According to Gilbert, the better educated a woman is, the happier her marriage will be.  I had a long discussion about this with my husband because we have been trying to decide whether I am going to go back to school or back to work.  I’ve been wanting to go back to school for years, but when my husband lost his job 5 years ago, that threw a lot of our plans out the window.  I feel fairly certain if I go back to work teaching or doing something administrative, I’ll leave him.  I can’t even imagine having given up so much of my life for the sake of the family only to have to go back to something I don’t enjoy doing.  I can’t even begin to tell you how happy I am that Gilbert’s statistics back me up on this.

Gilbert also says that marriage does not benefit women as much as it does men and that this backed up by study after study.  Marriage has always been quite beneficial for men.  Married men live longer; do better at their careers; are less likely to die violent deaths; suffer less from alcoholism, drug abuse and depression; and they report being much happier than single men.  Sadly, the opposite is true for married women.  Single women live longer, do better at their careers, suffer less from addiction, and report being happier than married women.  Despite this fact, I, like Gilbert’s mother, have chosen my family.
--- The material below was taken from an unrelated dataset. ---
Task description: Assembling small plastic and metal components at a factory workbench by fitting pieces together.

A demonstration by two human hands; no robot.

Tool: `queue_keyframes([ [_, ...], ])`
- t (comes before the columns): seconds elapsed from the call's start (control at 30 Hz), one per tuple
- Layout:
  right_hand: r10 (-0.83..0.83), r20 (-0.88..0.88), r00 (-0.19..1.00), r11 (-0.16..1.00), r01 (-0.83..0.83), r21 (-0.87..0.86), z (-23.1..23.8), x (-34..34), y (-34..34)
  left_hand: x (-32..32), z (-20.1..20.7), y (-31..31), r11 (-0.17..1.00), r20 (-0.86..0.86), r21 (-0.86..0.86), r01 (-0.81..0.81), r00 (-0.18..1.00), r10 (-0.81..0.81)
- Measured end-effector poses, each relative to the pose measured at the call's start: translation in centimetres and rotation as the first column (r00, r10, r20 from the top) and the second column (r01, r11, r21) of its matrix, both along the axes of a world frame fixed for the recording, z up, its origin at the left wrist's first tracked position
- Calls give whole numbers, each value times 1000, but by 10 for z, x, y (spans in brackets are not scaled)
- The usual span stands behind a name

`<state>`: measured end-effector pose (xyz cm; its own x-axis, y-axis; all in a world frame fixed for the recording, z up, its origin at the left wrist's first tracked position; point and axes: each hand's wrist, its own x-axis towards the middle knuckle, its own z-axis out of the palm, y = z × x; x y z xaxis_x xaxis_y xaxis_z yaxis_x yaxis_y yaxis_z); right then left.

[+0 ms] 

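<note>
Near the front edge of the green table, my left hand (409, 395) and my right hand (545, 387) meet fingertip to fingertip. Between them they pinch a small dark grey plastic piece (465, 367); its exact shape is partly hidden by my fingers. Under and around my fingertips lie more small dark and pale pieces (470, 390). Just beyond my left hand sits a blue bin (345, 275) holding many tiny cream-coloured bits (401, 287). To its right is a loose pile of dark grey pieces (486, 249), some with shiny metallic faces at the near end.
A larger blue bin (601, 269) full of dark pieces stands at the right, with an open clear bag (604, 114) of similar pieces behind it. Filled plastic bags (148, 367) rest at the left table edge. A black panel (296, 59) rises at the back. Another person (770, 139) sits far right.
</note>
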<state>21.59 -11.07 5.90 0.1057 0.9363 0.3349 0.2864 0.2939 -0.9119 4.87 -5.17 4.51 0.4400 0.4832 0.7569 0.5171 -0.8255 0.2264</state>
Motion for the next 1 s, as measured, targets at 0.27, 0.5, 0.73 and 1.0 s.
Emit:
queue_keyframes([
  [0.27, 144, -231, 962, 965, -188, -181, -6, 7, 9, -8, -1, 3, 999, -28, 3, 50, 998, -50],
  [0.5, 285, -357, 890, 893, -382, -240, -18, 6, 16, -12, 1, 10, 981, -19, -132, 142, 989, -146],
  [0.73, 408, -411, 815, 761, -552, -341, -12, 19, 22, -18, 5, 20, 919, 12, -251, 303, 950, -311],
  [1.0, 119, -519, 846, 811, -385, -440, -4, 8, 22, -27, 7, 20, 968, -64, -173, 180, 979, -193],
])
I appreciated Gilbert’s explanation about Greek thinking and Hebrew thinking clashing with one another.  I’ve done a lot of research on this issue myself, and have made a great study of the Existentialists who may have been among the first to recognize the clash and what it is doing to us.  We try to live with both world views, but they are completely incompatible.  I disagree a bit with how she explained it.  She explains the Hebrew mindset as being about tribalism, faith, obedience and respect, while the Greek mindset is about secular humanism and the sanctity of the individual.  I don’t really think this is right.  The Hebrews greatly valued the individual.  In comparison, the Greeks were much more enamored with abstract values.  G-d didn’t become an abstract noun until Greek thought grabbed hold of it.  G-d, for the Hebrews was a process and each and every individual Hebrew was an essential part of this process. But no point bickering, details, I appreciate the argument.  We’ve inherited both worldviews and they are completely and totally incompatible.  There is no way to reconcile them. It makes us “schizophrenic” (not in the real sense but in terms of having a split personality).

Gilbert says that couples invented marriage and that marriage is subversive.  There are patterns that have been repeated throughout history and in all cultures.  First, the powers that be try to eliminate marriage because the strength of families often undermine their power.  Once they realize they can’t eliminate marriage, they seek to control it.  Once they realize they can’t control it, they co-opt the notion of marriage and will go so far as to pretend they invented it in the first place.   Which, of course, is what conservative Christians are doing in America, today.  They act as though they personally created family values and the institution itself when in reality, Christianity began as a serious attack on marriage and family values.

And that, ironically, makes me feel much better about my marriage.  I really like the idea that it is subversive.